RISC-IB - a super regular RISC with immediate blocks

54 views
Skip to first unread message

Michael Clark

unread,
Jun 20, 2024, 3:10:26 AM (13 days ago) Jun 20
to RISC-V ISA Dev
Dear RISC-V Community,

Folks might remember me from a fast binary translator named rv8:

- https://github.com/michaeljclark/rv8

In the meantime, I have been thinking a lot about geometric coding
schemes for compressing instructions using super regular and simple
instruction coding schemes designed for fast binary translation to
riscv64, aarch64, or x86_64. I am designing an instruction encoding for
a virtual machine target that could also be a physical architecture.

# RISC-IB - a super regular RISC with immediate blocks

Here are some of the design constraints:

- 16, 32, 64, and 128-bit variable length instruction packets.
- minimizes bit twiddling for vector decoding by CPU translators.
- separates instruction stream into instructions and constants.
- adds immediate base register next to the program counter.
- linkage uses 32-bit relative displacements in constant islands.
- geometric coding scheme uses field extension in successive packets.
- opcode bits are never used as an immediate so the wires never cross,
instead register slots are bonded together and the maximum embedded
immediate value in 16-bit instruction packets is 9-bit. this reduces the
total number of instruction formats in a super regular scheme.
- there's lots of room for static vector SIMD configurations in the
larger opcodes for the larger packets but they have not been coded.

The instruction format is here: https://metaparadigm.com/~mclark/VLI.pdf

This new encoding is a RISC with immediate blocks (constant islands),
although we make more extensive use of them compared to GP-Relative
loads that come in via the load-store unit. The key innovation is we
split the instruction stream into two streams, one for instructions and
the other for constants. Constant load instructions are not new.
Argonaut Games had a RISC GPU with constant load instructions in the
early 1990's. The key innovation is that we pair the program counter
with an immediate base register (pc,ib), and add IBS (immediate block
switch), LIB (load from immediate block), and a new procedure call
instruction JALIB (jump and link immediate block) that links the program
counter and immediate base register at the same time into two adjacent
register slots using 32-bit PC-Relative addresses from the constant
stream. This might sound a little like TOC pointers on PowerPC only the
JALIB instruction adds two 32-bit PC-Relative addresses from a constant
island to the (pc,ib) pair, linking the old program counter and old
immediate base register into two adjacent registers at the same time.
Noting (pc,ib) registers must be spilled to the stack as a pair.

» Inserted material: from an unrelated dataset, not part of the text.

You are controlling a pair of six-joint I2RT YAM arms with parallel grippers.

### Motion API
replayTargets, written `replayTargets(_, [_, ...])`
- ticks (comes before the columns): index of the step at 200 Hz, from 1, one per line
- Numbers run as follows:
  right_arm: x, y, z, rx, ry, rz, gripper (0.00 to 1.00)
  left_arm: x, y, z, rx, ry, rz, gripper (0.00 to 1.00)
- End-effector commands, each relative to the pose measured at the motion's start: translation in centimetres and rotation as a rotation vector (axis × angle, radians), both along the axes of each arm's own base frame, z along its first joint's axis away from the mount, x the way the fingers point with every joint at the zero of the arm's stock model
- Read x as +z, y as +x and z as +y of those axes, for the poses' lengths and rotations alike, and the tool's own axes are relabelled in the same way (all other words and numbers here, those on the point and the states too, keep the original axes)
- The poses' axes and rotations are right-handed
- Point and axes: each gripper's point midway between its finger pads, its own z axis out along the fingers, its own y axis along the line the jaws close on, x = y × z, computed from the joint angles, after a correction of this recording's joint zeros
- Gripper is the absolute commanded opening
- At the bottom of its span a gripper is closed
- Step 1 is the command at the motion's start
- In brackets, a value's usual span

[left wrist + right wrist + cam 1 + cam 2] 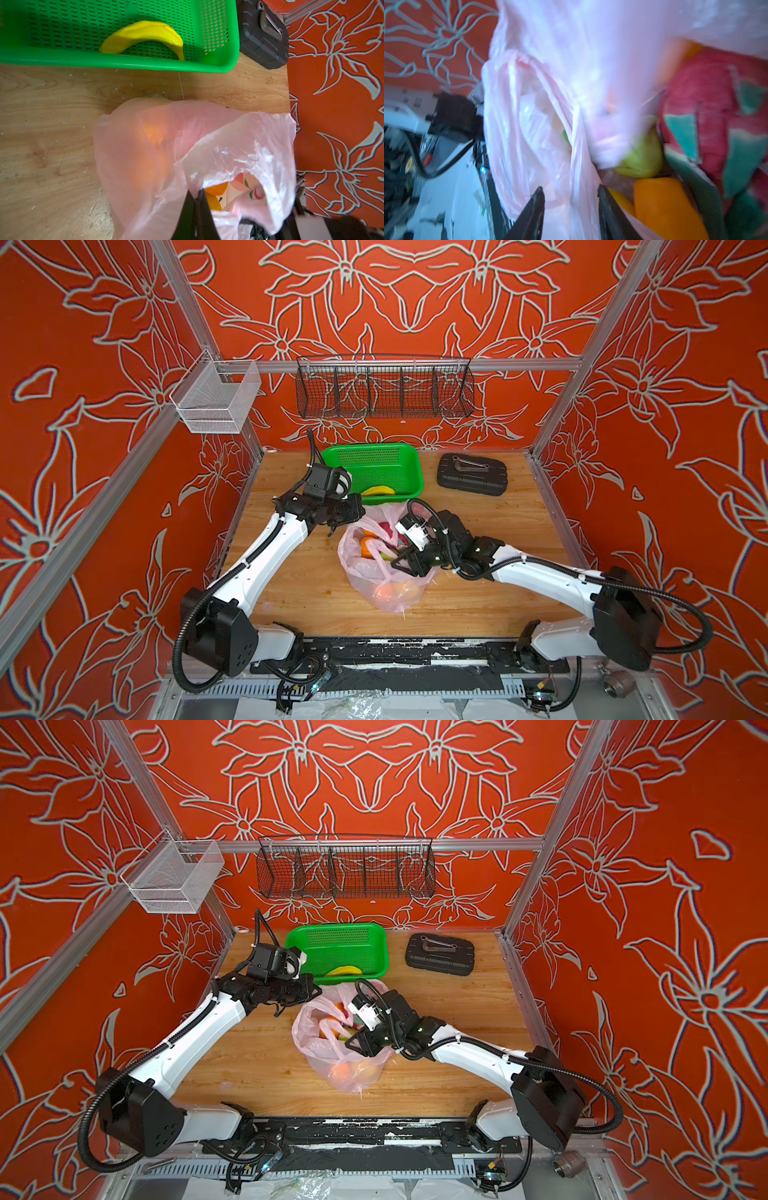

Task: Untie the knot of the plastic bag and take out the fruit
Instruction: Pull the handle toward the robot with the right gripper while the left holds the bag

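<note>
The plastic bag [374, 576] lies on the tabletop [291, 593], close in front of the green basket [411, 460]. Its long axis runs from the basket toward the front edge, and its mouth gapes upward. Inside is fruit [366, 548]: an orange piece [664, 207], a green apple [643, 160] and a dragon fruit [708, 99]. A banana [378, 490] lies in the basket. The left hand [196, 194] is clenched on the bag's rim. The right hand [571, 193] has its fingers parted astride a fold.

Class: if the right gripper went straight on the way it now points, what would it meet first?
Probably the plastic bag: its pink film lies between the open jaws of the right gripper. Depth beyond is unclear.
</note>
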Motion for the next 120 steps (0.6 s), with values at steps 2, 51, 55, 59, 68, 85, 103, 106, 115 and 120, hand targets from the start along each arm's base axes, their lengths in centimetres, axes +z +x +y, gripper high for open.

Here is a first cut at the compressed opcode space:

https://gist.github.com/michaeljclark/8f9b81e5e40488035dc252c9da3ecc2e

- 16-bit compressed instruction packet can access 8 x 64-bit registers.
- 16-bit compressed instruction packet can access 64 x 64-bit constants.
- (pc,ib) is a special program counter and immediate base register pair.
- c.ibs adds 32-bit disp +/-1KiB (512*4) to switch immediate blocks.
- c.lib uses unsigned 6-bit disp to access 64 x 64-bit constants (64*8).
- c.jalib uses unsigned 6-bit disp to add 32-bit disp to (pc,ib) linking
program counter and immediate base into adjacent registers.

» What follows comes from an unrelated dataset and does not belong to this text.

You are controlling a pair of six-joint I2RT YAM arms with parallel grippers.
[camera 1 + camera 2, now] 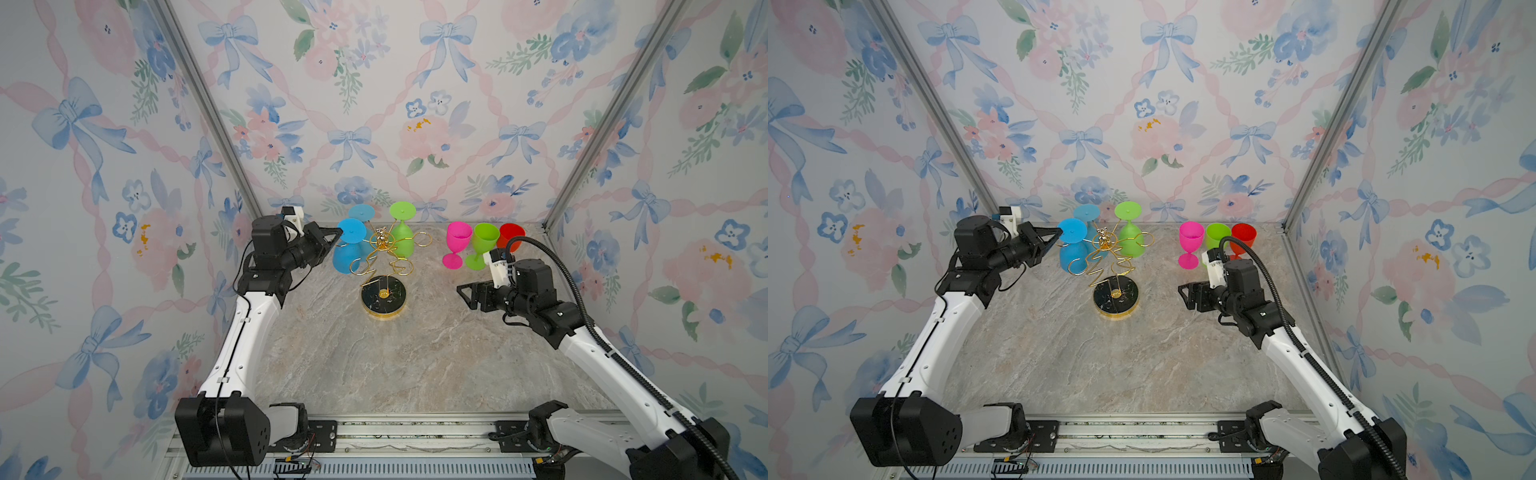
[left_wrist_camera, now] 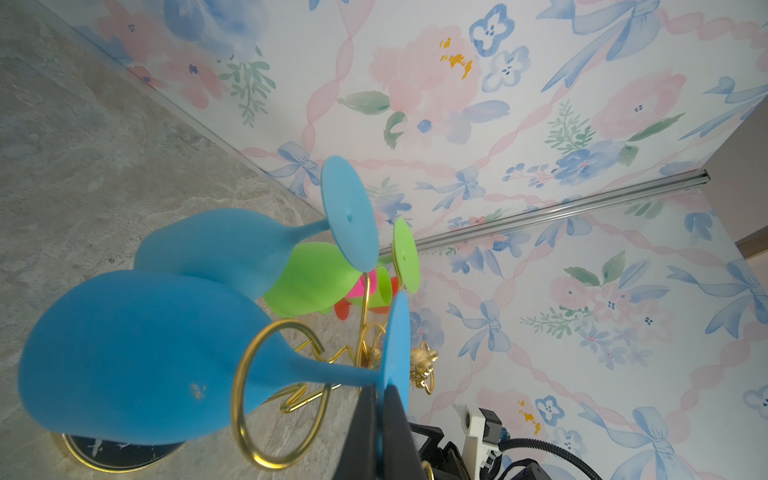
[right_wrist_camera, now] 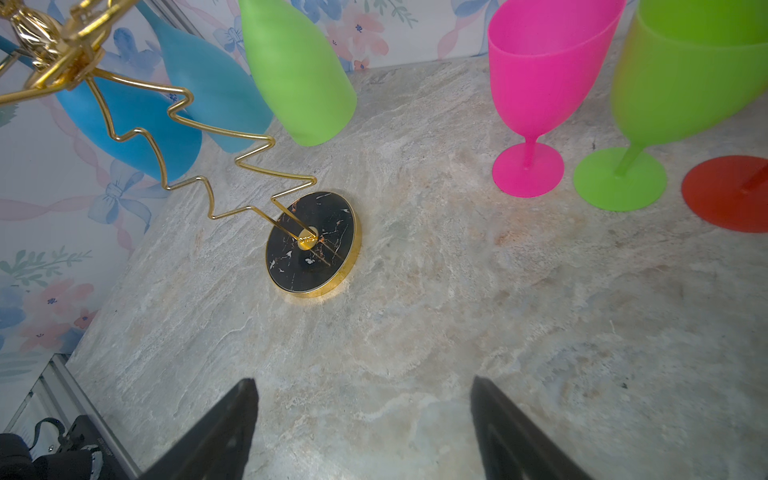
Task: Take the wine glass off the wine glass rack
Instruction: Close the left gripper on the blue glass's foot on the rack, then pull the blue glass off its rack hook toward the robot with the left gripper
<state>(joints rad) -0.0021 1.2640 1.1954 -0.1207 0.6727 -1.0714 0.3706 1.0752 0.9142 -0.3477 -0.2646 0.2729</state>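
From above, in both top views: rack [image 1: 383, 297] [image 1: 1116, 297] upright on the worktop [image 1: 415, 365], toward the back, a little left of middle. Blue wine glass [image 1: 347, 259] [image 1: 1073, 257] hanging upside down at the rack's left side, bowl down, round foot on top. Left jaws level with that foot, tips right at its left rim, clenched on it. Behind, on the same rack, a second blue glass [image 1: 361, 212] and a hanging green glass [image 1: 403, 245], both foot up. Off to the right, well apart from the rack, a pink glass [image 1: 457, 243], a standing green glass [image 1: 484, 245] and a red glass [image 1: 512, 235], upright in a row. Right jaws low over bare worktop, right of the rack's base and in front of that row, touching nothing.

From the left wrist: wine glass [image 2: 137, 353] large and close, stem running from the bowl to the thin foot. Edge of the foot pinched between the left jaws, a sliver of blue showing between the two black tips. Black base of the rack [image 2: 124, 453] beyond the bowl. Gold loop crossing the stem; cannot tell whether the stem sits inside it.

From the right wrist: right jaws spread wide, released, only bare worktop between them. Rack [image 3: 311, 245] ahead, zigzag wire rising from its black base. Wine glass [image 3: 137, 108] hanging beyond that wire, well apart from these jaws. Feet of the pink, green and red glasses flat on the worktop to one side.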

From the perspective of a compiler and linker, this has advantages:

- large immediate values are all packed into constant islands.
- constant synthesis is replaced by constants from constant islands.
- 9/18-bit displacements fit inside 16/32-bit instructions packets.
- linking larger displacements uses aligned relative 32-bit constants.

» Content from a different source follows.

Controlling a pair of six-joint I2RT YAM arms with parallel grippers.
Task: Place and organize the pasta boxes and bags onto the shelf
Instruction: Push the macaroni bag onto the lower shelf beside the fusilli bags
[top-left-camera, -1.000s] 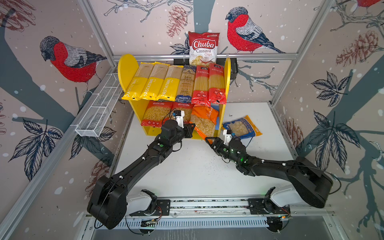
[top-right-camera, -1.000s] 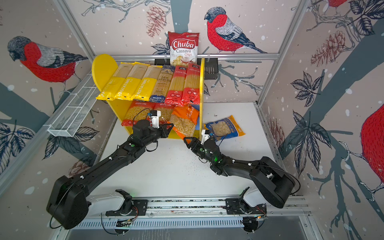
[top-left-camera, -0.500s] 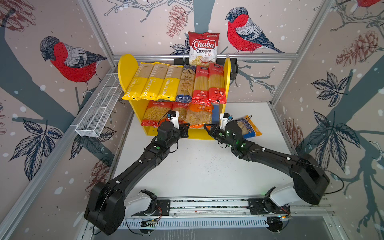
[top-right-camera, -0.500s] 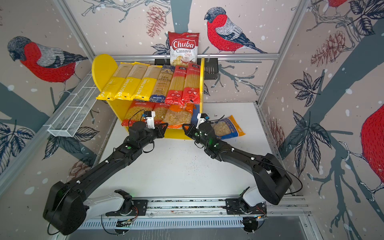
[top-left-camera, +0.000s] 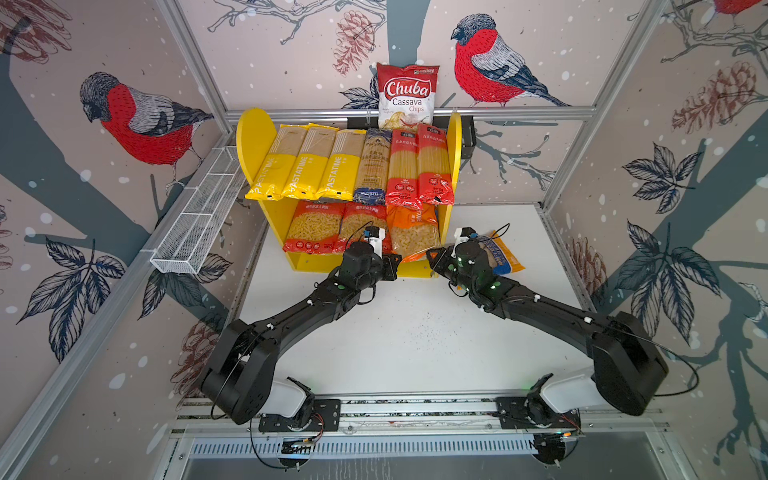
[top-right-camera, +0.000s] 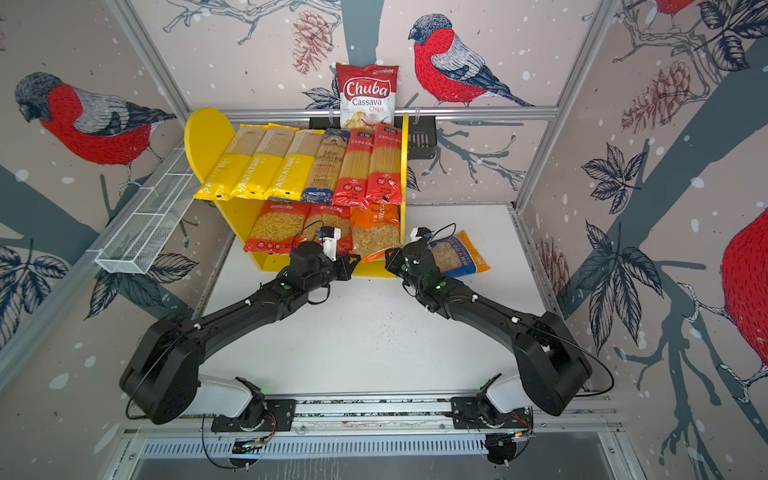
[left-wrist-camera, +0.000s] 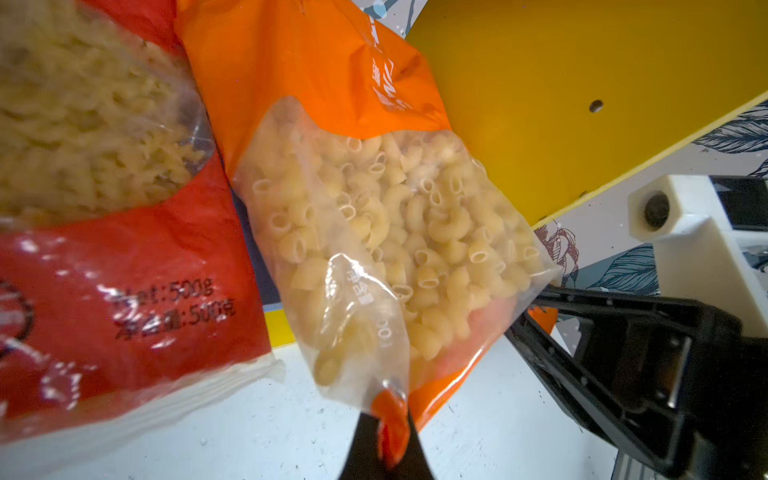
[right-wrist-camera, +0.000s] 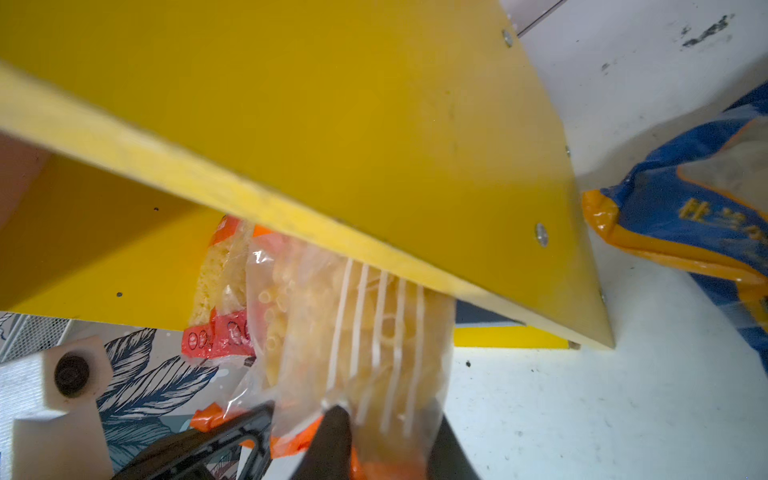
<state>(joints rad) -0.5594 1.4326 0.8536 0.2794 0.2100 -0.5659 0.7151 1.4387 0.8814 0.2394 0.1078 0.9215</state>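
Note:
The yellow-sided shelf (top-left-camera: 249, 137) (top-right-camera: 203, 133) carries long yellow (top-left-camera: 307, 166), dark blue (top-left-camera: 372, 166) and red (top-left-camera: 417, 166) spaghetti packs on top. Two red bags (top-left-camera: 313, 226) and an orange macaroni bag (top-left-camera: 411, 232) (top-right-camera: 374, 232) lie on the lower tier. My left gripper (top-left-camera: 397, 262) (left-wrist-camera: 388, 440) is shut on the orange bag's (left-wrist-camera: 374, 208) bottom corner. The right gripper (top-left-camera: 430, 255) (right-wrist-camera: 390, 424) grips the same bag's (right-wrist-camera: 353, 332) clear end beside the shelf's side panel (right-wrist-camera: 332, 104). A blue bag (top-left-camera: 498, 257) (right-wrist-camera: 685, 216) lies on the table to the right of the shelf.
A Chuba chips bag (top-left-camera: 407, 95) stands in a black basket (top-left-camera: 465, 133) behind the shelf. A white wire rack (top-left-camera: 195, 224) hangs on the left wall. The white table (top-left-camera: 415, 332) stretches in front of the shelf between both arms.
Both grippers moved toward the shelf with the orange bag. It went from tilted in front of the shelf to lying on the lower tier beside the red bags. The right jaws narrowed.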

From the perspective of a microarchitecture, this has several
implications for the instruction and constant data path and how a branch
predictor might work with a potential physical architecture.

- (pc,ib) are updated as a double-wide register pair to simplify the
branch predictor for instruction and constant fetch.
- there are three memory ports versus two: control, constant, data
- constants should most likely be fetched with X permissions.
- the branch predictor and instruction fetch treat the immediate base
register like the program counter so that the immediate base can be
predicted in the same way as the program counter. it is designed to be a
front-end register next to the program counter (pc,ib) and could be
copied with it for referencing constants in the current constant block
which will be fetched at the same time as the instruction block. the
branch unit is going to be switching and linking both at the same time.
- there will be some forwarding latency to populate constants but it
will be less than populating constants via the load-store unit.
- could work with two memory ports or a separate constant data path
bypasing registers/constants using a dedicated operand caching bus.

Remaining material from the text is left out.